Les systèmes fiscaux en France et en Israël présentent des différences importantes, notamment concernant les barèmes d’imposition, la fiscalité du patrimoine et le traitement des nouveaux immigrants. Comprendre ces écarts est essentiel afin d’optimiser sa situation fiscale, en particulier lors d’une expatriation ou d’une Alya.
Impôt sur le revenu : comparaison France vs Israël
Barème et taux d’imposition en France
En France, l’impôt sur le revenu est calculé selon un barème progressif comprenant plusieurs tranches avec des taux allant de 0 % à 45 %. Les contribuables sont imposés sur leur revenu imposable après application d’abattements et de déductions.
Les résidents fiscaux français sont imposés sur l’ensemble de leurs revenus mondiaux.
Barème et taux d’imposition en Israël
En Israël, l’impôt sur le revenu repose également sur un système progressif avec des taux compris entre 10 % et 50 %. Comme en France, l’imposition est calculée sur le revenu imposable après déductions.
Les résidents fiscaux israéliens sont imposés sur leurs revenus mondiaux. Toutefois, les nouveaux immigrants bénéficient d’exonérations fiscales spécifiques pendant 10 ans sur certains revenus étrangers.
Avantage majeur pour les nouveaux immigrants
Même si les taux marginaux peuvent être plus élevés en Israël, les nouveaux immigrants profitent d’un régime fiscal particulièrement favorable :
- exonération sur les revenus actifs produits hors d’Israël
- exonération sur les revenus passifs étrangers pendant 10 ans après l’Alya
Ce régime constitue souvent un avantage significatif par rapport à la fiscalité française.

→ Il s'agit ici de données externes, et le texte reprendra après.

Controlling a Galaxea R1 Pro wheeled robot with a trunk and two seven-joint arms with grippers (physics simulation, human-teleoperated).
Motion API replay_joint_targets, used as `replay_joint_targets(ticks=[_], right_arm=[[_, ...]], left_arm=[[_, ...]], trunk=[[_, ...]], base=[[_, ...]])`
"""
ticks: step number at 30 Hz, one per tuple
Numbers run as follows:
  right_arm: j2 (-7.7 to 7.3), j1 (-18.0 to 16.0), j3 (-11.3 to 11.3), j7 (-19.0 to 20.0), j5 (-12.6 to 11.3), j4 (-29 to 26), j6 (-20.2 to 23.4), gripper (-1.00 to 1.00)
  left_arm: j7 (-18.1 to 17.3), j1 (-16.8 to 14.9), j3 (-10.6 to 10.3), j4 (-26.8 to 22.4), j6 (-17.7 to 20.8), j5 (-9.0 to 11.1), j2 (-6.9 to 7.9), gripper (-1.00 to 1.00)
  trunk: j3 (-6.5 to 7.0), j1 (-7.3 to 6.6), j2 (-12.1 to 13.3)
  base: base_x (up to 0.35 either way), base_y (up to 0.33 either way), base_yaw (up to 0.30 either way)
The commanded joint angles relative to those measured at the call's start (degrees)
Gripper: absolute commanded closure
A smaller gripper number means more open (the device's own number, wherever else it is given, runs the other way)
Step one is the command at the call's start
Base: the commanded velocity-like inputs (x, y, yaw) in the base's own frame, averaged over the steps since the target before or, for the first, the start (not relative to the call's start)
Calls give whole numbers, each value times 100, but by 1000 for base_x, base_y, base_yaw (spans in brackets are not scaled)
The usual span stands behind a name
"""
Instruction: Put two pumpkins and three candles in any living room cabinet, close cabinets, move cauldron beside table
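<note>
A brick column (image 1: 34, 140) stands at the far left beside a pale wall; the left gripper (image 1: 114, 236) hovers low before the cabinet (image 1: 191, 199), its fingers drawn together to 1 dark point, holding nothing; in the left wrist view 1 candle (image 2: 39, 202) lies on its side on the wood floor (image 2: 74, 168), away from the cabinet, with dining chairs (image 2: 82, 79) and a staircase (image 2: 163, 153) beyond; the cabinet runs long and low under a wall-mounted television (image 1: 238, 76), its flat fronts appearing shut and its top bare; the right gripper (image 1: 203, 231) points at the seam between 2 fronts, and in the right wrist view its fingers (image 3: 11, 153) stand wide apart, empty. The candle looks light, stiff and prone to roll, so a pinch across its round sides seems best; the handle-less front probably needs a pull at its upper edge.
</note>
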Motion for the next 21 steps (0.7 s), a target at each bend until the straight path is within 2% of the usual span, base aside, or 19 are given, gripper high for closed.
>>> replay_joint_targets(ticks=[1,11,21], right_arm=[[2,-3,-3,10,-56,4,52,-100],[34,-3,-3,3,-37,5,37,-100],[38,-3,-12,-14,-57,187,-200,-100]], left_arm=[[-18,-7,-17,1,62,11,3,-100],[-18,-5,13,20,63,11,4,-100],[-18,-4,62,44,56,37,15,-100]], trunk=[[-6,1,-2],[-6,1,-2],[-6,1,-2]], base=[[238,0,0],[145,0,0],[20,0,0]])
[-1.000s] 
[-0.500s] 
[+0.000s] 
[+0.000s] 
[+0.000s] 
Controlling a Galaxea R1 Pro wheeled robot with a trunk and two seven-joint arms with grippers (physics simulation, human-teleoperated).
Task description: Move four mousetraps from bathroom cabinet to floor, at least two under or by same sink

TVA et fiscalité indirecte
La taxe sur la valeur ajoutée diffère entre les deux pays :
- France : 20 %
- Israël : 18 %
Cette différence impacte le coût de la vie et la compétitivité des entreprises.
Fiscalité du patrimoine : un avantage net pour Israël
Impôt sur la fortune immobilière (IFI)
La France applique un impôt sur la fortune immobilière pour les patrimoines immobiliers supérieurs à 1,3 million d’euros.
Israël ne prévoit aucun impôt équivalent. La fiscalité sur le patrimoine y est donc globalement plus légère.
Successions et héritages
En France, les successions sont taxées selon le lien de parenté avec des abattements variables.
En Israël, il n’existe pas de droits de succession, ce qui constitue un avantage majeur pour la transmission patrimoniale.
Fiscalité des donations : France vs Israël
Donations en France
Les donations sont taxées selon le lien familial et la valeur des biens transmis.
Par exemple, un parent peut donner 100 000 € à un enfant tous les 15 ans en exonération partielle.
Des formalités déclaratives et parfois notariales sont obligatoires.
Donations en Israël
Il n’existe pas d’impôt sur les donations entre proches.
La transmission de patrimoine est donc nettement simplifiée.
Toutefois, dans certaines situations internationales, des règles successorales peuvent s’appliquer si l’une des parties n’est pas résidente fiscale israélienne.
Dons d’argent transfrontaliers
Lors d’un don entre la France et Israël, plusieurs précautions doivent être prises :
- vérifier l’imposition française éventuelle
- respecter les obligations déclaratives
- analyser les conséquences successorales internationales
Une mauvaise structuration peut entraîner une double imposition ou des pénalités.
Impact pour les entreprises
Les différences de TVA et de fiscalité influencent directement la compétitivité des sociétés.
Une bonne compréhension des règles fiscales locales permet d’adapter sa stratégie et d’optimiser sa charge fiscale globale.
Conclusion : où paie-t-on réellement moins d’impôts ?
La réponse dépend du profil du contribuable :
- Salarié sans patrimoine important : la différence est limitée
- Nouveaux immigrants : avantage significatif en Israël pendant 10 ans
- Patrimoine immobilier élevé : avantage Israël (absence d’IFI)
- Transmission familiale : avantage très net Israël (pas de succession ni donation)
Ainsi, la fiscalité israélienne est généralement plus avantageuse pour les entrepreneurs, investisseurs et expatriés, tandis que la fiscalité française peut rester compétitive pour certaines situations salariales.
Un audit fiscal personnalisé reste indispensable avant toute expatriation ou structuration patrimoniale.